All statistical analysis followed the NHANES analytic guidelines, which incorporate the complex multistage probability survey design, and sampling weights of NHANES data.34 The NHANES is a weighted survey such that each participant carries different sampling weight, which represents the US population. Consequently, all computed estimates are truly representative of the U.S. civilian non-institutionalized population. The sampling weight of each participant was provided by in NHANES to calculate the overall US population 40 years or older, glaucoma prevalence, and proportion of smokers.35 Descriptive statistics were used to describe the glaucoma status, smoking exposure and baseline characteristics for the study population. These descriptive statistics were calculated and reported based on unweighted estimates in the study sample and NHANES population-weighted estimates. Smoking exposure history was divided into groups of ex-smokers (those who had quit smoking), current smoker (those who were smoking at time of survey), and non-smokers (those who have never smoked). The amount of smoking exposure in ex-smokers and current smokers combined was sorted into quartiles based on total number of cigarettes smoked: 100–1800 cigarettes (equivalent to 0.3–4.9 pack-years), 1801–6000 cigarettes (4.9–16.4 pack-years), 6001–12 000 cigarettes (16.4–32.9 pack-years), and more than 12 000 cigarettes (>32.9 pack-years). The pack-year is a unit to quantify the amount of cigarette smoking and is calculated by multiplying the number of packs of cigarettes smoked per day by the number of years the person has smoked. Multiplication of number of pack-year by 365.24 days per year and 20 cigarettes per pack provides us with the number of cigarettes smoked. Despite the unit being called a pack-year and is widely used in patient care, the actual unit is simply a total number of packs or cigarettes smoked. Thus, the amount of smoking exposure was analyzed based on the number of packs of cigarettes smoked per day. The effects of duration of smoking, and in the subset of ex-smokers, the interval of quitting of smoking were also analyzed.

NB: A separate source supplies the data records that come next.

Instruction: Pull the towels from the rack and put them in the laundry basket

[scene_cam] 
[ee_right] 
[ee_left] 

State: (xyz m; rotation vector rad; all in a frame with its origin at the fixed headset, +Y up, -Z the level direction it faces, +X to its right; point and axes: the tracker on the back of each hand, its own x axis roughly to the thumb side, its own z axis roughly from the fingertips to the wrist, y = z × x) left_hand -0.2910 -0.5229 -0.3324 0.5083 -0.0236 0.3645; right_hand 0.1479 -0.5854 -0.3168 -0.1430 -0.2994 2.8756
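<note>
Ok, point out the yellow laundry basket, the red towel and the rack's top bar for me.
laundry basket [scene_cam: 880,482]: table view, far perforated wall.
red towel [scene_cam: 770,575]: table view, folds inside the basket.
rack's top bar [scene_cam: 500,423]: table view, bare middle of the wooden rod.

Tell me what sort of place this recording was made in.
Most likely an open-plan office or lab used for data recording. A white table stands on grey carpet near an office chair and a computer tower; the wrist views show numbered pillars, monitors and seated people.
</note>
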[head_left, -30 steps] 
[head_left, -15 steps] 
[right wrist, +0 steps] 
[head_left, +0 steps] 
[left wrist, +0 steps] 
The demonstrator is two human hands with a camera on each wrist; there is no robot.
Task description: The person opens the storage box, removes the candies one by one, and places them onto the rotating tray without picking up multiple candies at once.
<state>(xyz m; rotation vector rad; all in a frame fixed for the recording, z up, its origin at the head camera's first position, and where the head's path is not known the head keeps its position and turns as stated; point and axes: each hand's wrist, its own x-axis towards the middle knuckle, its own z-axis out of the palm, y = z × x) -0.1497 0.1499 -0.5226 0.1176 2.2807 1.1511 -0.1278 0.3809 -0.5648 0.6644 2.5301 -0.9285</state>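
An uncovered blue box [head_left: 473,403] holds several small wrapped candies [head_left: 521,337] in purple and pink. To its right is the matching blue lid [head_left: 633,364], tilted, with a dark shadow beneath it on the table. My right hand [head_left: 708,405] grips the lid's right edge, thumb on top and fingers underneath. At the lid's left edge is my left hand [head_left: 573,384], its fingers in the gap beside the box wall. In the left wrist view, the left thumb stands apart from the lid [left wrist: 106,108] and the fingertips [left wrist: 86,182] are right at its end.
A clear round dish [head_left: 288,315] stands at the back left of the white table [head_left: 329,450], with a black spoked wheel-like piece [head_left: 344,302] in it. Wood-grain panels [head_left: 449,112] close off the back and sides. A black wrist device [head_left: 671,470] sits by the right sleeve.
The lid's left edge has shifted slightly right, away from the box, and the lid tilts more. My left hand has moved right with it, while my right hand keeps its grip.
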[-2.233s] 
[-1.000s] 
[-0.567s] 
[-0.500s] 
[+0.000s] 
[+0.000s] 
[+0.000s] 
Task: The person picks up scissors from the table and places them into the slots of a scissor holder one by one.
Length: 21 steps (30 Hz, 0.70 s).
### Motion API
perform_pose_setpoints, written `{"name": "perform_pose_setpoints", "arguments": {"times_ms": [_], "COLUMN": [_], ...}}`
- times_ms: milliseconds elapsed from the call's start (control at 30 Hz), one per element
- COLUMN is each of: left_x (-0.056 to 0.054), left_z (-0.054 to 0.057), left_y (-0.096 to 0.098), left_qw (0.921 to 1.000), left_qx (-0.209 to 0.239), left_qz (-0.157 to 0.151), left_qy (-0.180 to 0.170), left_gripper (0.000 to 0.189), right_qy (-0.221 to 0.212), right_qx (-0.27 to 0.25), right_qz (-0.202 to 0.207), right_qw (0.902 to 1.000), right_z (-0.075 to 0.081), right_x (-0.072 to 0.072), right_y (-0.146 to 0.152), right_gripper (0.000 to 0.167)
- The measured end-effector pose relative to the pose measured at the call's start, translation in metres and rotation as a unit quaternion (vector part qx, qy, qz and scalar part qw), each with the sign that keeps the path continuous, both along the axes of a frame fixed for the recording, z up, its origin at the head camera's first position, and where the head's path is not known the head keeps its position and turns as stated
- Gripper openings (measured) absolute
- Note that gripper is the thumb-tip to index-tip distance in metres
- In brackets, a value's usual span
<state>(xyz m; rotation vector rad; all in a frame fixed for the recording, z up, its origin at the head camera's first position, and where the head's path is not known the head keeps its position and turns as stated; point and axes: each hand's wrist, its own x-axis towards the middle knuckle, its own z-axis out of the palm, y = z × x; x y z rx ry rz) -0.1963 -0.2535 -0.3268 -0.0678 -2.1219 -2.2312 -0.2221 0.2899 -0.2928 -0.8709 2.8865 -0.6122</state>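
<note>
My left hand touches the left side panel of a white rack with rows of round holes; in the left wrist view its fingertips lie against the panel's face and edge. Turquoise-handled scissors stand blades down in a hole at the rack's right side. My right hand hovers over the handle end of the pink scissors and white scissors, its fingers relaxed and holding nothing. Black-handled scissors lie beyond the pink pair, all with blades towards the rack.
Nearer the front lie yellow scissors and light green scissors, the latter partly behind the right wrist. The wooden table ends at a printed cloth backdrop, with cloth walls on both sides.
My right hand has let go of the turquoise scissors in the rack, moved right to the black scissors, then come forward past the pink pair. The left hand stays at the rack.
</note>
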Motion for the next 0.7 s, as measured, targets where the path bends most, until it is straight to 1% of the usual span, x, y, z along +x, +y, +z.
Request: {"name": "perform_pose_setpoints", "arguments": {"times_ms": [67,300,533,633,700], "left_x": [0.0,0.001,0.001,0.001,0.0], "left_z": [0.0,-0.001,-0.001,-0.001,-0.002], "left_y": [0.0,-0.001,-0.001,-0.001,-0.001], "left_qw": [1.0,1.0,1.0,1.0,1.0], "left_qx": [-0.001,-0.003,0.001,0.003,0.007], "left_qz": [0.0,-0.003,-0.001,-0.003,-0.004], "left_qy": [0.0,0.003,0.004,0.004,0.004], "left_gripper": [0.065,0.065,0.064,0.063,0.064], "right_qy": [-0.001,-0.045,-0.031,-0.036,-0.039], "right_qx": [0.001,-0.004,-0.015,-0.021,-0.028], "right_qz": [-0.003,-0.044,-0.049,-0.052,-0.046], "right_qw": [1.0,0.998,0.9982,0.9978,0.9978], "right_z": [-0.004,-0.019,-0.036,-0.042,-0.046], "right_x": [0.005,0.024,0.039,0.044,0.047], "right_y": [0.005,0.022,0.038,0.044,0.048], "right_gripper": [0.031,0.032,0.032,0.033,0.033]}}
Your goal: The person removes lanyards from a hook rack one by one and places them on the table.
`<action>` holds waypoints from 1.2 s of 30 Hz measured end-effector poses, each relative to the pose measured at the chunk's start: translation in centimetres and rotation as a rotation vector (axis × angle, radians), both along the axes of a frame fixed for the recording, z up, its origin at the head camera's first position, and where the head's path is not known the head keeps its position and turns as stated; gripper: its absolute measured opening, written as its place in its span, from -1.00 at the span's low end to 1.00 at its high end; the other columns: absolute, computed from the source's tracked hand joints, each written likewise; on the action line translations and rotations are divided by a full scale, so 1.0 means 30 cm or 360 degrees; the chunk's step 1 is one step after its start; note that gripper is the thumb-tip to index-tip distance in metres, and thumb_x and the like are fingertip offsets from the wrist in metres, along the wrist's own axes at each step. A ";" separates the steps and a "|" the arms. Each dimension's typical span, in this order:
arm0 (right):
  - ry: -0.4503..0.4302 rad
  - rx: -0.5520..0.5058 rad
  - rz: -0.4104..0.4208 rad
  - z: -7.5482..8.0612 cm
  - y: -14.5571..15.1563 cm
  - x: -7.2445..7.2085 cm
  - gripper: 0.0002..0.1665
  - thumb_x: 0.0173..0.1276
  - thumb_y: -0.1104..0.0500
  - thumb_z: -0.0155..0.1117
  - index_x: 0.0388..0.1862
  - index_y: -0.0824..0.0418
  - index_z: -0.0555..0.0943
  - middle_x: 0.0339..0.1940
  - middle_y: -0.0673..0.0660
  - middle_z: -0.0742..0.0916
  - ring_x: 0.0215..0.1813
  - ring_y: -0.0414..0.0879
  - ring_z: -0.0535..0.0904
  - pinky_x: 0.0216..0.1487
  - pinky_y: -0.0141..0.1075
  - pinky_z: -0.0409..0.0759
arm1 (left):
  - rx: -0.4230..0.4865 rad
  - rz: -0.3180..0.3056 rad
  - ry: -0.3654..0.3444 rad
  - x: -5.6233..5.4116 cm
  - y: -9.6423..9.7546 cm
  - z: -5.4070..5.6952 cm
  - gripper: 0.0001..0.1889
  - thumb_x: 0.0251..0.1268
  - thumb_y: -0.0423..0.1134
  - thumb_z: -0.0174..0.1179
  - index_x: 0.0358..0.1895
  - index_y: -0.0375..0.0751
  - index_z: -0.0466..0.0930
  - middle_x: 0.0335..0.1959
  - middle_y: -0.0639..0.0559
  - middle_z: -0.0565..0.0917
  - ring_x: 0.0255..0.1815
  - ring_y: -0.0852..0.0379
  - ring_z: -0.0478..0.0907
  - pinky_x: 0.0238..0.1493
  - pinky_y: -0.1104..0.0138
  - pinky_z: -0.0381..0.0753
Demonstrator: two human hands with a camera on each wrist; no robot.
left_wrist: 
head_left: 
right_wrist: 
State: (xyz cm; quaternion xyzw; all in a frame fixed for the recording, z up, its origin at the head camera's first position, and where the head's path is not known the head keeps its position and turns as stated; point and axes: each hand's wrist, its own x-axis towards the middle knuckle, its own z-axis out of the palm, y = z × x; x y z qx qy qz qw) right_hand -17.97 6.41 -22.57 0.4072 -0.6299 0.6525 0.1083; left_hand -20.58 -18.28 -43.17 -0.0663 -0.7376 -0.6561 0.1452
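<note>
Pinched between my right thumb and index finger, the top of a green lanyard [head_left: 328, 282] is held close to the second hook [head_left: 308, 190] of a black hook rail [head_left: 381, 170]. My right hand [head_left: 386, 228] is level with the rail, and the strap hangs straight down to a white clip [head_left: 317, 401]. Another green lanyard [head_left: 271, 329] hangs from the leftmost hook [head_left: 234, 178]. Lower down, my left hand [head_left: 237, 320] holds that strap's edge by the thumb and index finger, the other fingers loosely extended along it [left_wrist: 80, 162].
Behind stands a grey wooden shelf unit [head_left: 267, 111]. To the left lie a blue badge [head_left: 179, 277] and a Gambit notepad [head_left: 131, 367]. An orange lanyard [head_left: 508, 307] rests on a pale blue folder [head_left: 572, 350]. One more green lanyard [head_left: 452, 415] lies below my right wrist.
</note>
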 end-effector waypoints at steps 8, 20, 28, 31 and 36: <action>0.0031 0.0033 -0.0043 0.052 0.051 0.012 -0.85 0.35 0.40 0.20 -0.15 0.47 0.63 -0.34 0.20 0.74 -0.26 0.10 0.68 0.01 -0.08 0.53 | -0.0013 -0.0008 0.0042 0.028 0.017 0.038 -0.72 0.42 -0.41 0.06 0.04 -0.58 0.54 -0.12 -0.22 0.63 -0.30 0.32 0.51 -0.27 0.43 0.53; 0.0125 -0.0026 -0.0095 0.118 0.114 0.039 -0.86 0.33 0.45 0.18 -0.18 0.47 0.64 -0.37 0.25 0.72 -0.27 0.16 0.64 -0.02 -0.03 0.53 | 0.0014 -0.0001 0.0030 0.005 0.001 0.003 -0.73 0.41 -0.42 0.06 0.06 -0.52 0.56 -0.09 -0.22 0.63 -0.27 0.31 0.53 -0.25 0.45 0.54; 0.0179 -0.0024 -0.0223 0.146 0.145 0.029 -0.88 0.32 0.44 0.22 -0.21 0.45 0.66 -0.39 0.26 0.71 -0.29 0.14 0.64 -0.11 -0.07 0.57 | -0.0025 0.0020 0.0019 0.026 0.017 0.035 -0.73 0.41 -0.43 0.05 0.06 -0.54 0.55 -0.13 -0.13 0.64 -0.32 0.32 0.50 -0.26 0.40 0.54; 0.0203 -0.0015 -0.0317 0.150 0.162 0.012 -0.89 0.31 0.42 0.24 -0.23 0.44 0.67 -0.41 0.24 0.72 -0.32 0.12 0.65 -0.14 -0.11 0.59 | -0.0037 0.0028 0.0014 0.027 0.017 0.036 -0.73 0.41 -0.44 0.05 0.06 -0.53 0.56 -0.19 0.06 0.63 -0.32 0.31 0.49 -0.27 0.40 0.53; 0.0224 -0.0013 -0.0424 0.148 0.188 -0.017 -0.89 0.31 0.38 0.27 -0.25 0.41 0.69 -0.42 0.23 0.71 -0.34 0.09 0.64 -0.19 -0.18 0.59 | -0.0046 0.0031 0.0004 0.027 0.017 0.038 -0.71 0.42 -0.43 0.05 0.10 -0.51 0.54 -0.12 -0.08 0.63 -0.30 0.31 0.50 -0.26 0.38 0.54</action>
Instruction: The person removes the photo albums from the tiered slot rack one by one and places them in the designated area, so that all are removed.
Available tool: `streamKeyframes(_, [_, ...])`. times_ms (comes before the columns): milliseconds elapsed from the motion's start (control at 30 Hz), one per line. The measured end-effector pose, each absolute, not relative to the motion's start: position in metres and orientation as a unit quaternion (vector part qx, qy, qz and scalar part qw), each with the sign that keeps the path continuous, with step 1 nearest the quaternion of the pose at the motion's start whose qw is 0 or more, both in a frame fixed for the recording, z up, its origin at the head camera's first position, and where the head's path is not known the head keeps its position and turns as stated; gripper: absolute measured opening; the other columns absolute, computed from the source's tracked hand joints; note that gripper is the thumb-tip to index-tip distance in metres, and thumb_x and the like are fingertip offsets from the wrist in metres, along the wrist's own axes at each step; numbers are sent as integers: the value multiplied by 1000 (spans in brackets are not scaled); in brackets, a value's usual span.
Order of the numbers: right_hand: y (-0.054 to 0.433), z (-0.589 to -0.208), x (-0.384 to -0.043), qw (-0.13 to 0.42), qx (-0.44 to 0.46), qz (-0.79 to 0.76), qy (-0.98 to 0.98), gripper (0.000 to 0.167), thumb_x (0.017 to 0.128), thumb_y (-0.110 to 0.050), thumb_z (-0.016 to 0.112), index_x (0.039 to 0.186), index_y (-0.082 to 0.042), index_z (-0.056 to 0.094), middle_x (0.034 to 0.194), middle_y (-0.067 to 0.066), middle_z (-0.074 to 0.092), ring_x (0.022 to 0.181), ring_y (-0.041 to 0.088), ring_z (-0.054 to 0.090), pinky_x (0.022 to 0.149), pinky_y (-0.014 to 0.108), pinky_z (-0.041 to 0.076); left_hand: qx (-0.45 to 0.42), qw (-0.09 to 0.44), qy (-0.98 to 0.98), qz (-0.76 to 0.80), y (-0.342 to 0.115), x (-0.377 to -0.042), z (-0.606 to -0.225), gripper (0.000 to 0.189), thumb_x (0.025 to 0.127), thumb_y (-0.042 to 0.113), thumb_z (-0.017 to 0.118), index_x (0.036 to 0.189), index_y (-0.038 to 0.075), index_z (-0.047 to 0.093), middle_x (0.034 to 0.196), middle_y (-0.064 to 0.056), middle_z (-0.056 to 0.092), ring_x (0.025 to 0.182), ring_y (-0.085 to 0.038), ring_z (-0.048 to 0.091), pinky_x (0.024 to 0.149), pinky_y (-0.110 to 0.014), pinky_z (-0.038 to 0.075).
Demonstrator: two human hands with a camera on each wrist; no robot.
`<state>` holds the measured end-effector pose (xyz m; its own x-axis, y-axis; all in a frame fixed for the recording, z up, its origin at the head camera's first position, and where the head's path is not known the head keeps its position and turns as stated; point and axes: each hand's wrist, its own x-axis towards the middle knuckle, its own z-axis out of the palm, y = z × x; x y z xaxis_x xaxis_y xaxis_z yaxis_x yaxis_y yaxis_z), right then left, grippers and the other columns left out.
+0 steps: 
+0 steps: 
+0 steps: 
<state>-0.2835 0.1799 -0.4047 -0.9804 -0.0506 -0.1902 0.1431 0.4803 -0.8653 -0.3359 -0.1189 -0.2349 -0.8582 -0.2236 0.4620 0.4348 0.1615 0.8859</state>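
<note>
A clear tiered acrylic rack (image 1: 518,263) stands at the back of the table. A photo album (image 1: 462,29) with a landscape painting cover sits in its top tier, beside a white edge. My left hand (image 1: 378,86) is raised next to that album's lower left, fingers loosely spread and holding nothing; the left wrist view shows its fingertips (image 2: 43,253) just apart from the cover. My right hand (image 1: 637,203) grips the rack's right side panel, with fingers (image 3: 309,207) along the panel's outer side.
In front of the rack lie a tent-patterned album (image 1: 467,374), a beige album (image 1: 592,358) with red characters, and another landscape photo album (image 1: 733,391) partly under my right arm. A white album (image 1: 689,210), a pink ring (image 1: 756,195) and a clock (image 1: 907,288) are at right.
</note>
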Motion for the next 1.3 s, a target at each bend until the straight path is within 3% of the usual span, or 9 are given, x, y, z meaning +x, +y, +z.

Cotinine is the primary metabolite of nicotine from tobacco with a serum half-life of 16 h and can be used as an objective marker of exposure to cigarette smoke including secondhand smoke (SHS). Although serum cotinine level has limitations in differentiating ex-smokers from non-smokers or representing the amount, duration, and type of tobacco exposure, it can, at least, provide an objective way to identify current smokers. Thus, we separately analyzed the relationship of cotinine level and glaucoma by dividing the participants into four groups based on a screening scheme of smokers proposed by Benowitz et al, Jarvis et al, and recommended by the Society for Research on Nicotine and Tobacco biochemical assessment working group: (1) ≥14 ng/ml (active smokers), (2) 0.5–13.9 ng/ml (recent smokers or significantly exposed to SHS), (3) 0.05–0.49 ng/ml (lightly exposed to SHS), and (4) <0.05 ng/ml (unexposed).36, 37, 38 Cigarette smokers and nonsmokers were distinguished by the cotinine cutoff of 3 mg/ml based on a representative US population sample (NHANES data from 1999 to 2004).39

Logistic regression modeling was performed to assess the association between smoking history and glaucoma. Unadjusted models were created for history of smoking, amount and duration of smoking, and cotinine level as predictors of glaucoma. Variables with a P-value of less than 0.25 (age, gender, ethnicity, household income, alcohol consumption, diagnosis of diabetes and hypertension) were included in an adjusted model as potential confounders for association between smoking and glaucoma. Variables that were not included in the adjusted models were BMI, educational level, history of steroid use, and refractive errors (all P≥0.25 except for history of steroid use). The number of participants with history of steroid use (6 participants) was too low to have any significant effect. Refractive errors of the right eye categorized into emmetropia, myopia and hyperopia were not associated with glaucoma. Analysis was repeated for the left eye and there was no substantial difference from those found for the right eye, so only the results of the right eye are reported here. All analyses were conducted with SAS version 9.3 (SAS Institute, Inc., Cary, North Carolina, USA). Statistical significance was defined by P-value of <0.05.

Results

There were 83 570 127 participants in the weighted 2005–2006 and 2007–2008 NHANES samples and 3864 actual participants that met the inclusion criteria. The overall prevalence of glaucoma was 3.7% (n=3 076 410) in the weighted sample and 5.5% (n=212) in the actual sample. The overall population-weighted proportion of current smokers and ex-smokers was 20.6% and 28.3%, respectively. For those participants excluded from the analysis, the population-weighted proportion of current smokers and ex-smokers was 19.5% and 33.5%, respectively.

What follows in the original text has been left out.